The Andy Griffith Show (CBS) sets up the fellow who had No Time for Sergeants as a sort of one-man Southern town: he is the cop, justice of the peace, jailer, newspaper editor, coroner, sheriff, mechanic and mailman. As a drawling, broad-shouldered, curly-haired, grits-filled, engagingly handsome example of the U.S.'s vast natural resource of undeveloped intelligence, talented Comedian Griffith is often good for laughs, all of them canned.

Closeup (ABC), a documentary series with an enlightened sponsor (Bell & Howell), opened with a telling study of "prejudice in the North.'' From Puerto Rican Harlem to South Dakota's Pine Ridge Reservation for Sioux Indians, from the besetting problems of a Negro lawyer in Los Angeles to the defeating frustrations of a Jewish doctor trying to buy a home in Grosse Pointe, Mich., the program moved quietly around the country to make its point that discrimination is not merely a regional disgrace.

Westerner (NBC) doffs its Stetson to Freud as Brian Keith, borrowing John Wayne's hunch and squint, brawls his way through some crisply directed traumas. Last week Keith rescued a girl from a sadist, only to have her refuse to go along with the rescuer because she liked being slapped around after all.

Hong Kong (ABC) is a comic strip come to life about a U.S. foreign correspondent.

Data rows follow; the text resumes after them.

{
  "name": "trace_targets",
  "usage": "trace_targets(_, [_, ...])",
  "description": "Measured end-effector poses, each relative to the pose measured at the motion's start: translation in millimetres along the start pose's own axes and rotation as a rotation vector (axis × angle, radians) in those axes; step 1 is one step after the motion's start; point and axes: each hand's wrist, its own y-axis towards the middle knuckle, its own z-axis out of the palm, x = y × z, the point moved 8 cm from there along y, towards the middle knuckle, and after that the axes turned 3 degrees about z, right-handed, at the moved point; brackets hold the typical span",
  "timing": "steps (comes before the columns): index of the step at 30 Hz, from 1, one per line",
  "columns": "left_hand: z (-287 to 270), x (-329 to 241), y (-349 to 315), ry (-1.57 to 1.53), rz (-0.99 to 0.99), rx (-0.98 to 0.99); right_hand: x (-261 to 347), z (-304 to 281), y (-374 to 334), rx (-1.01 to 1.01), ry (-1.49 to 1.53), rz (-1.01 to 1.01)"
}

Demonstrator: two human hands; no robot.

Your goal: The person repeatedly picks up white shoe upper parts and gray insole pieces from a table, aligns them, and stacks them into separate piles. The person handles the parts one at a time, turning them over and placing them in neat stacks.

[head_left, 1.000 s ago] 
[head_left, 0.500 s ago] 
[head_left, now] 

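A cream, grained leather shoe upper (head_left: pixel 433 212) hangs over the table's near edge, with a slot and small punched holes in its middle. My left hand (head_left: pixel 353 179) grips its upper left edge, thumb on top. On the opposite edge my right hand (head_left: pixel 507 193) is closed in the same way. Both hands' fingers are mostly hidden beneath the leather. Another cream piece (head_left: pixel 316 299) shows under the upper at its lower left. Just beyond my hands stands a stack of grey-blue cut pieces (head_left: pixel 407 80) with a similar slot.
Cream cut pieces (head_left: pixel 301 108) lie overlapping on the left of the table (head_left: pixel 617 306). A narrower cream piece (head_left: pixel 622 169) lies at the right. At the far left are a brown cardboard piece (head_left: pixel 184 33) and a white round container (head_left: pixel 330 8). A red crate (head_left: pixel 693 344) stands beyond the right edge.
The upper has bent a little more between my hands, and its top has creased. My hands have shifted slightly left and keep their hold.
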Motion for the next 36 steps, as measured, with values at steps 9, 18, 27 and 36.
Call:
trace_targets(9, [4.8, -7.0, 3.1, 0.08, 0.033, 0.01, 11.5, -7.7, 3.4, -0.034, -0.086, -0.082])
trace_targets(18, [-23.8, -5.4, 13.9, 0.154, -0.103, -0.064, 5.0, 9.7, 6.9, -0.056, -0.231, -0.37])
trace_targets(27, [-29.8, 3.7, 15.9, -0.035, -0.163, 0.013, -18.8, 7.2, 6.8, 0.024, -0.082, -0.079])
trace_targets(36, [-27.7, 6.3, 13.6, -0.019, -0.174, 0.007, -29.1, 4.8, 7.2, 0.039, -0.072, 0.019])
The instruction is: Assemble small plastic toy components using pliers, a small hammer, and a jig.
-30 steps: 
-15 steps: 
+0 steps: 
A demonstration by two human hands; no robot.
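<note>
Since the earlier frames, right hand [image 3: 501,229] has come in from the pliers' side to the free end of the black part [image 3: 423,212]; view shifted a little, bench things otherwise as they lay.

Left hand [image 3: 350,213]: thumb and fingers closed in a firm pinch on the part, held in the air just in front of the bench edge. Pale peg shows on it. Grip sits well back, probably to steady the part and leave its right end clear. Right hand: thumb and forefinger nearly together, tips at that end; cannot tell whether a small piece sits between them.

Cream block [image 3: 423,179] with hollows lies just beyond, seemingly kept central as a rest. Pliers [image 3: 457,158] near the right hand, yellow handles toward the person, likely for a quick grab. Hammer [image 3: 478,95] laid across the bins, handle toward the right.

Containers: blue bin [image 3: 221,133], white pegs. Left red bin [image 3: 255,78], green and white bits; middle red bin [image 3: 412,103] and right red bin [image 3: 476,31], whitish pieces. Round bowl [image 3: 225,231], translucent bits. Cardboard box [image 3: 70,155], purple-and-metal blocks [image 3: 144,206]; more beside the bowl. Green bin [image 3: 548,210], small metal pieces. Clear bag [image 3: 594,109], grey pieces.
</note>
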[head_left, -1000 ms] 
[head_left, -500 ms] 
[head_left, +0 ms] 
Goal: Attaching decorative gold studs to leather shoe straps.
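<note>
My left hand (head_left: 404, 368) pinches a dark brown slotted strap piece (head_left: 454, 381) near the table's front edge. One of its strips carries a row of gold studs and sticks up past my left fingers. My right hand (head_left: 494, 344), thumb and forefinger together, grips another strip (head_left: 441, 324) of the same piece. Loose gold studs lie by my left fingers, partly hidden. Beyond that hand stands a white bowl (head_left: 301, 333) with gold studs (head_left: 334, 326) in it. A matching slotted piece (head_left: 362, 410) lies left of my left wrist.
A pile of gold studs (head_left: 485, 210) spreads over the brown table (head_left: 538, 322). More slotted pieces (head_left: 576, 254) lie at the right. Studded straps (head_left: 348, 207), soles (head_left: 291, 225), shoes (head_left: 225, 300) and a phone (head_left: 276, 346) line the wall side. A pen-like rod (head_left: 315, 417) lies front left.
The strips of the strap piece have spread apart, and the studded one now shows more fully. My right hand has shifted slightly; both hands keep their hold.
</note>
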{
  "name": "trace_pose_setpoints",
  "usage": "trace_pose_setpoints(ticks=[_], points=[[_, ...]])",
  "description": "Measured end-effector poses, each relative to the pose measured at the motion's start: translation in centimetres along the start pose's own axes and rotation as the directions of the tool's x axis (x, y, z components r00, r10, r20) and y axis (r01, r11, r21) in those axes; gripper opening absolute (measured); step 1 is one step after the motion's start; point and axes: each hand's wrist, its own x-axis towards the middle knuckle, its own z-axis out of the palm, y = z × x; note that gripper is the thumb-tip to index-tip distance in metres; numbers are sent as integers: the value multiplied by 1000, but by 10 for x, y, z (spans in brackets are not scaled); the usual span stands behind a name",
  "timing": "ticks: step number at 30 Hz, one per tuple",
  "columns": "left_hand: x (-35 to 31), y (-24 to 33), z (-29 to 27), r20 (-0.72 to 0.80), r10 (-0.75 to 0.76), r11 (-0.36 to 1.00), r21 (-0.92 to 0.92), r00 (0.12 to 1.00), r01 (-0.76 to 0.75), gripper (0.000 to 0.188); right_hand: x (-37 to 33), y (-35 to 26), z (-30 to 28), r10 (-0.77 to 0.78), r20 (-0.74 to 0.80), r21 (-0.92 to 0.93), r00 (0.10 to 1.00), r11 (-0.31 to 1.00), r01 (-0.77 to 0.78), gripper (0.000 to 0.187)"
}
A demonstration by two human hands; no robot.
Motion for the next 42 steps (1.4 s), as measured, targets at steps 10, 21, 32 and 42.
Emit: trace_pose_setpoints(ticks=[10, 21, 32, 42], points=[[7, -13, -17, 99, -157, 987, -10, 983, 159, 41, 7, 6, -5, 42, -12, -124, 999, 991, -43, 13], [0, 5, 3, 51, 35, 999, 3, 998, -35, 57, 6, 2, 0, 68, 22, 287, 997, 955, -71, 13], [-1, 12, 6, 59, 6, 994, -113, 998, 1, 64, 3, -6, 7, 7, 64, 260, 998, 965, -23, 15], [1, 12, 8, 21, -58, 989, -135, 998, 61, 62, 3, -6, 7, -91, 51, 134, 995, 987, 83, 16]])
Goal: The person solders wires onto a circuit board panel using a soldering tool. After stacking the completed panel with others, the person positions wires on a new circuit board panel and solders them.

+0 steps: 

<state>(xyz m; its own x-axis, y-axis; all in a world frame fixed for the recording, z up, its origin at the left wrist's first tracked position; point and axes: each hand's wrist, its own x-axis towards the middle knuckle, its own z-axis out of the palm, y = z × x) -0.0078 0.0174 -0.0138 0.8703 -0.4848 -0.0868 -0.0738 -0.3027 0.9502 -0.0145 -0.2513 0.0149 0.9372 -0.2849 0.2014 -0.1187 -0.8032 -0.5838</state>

The opening episode involved more or less comic sailors, a Chinese fortune cooky (France Nuyen), and a plot that had everybody ducking back and forth across the Red frontier as if the Bamboo Curtain were equipped with a revolving door. Against one of the world's grimmest backdrops, the whole thing had an annoying air of schoolboys playing pranks. The show's one hope is that it may generate humor by parodying itself, and the first installment made a good start. "The Red Chinese are provoked to an absolute fury," said the crown colony's Governor. But then everybody knows how little it takes to infuriate the Red Chinese.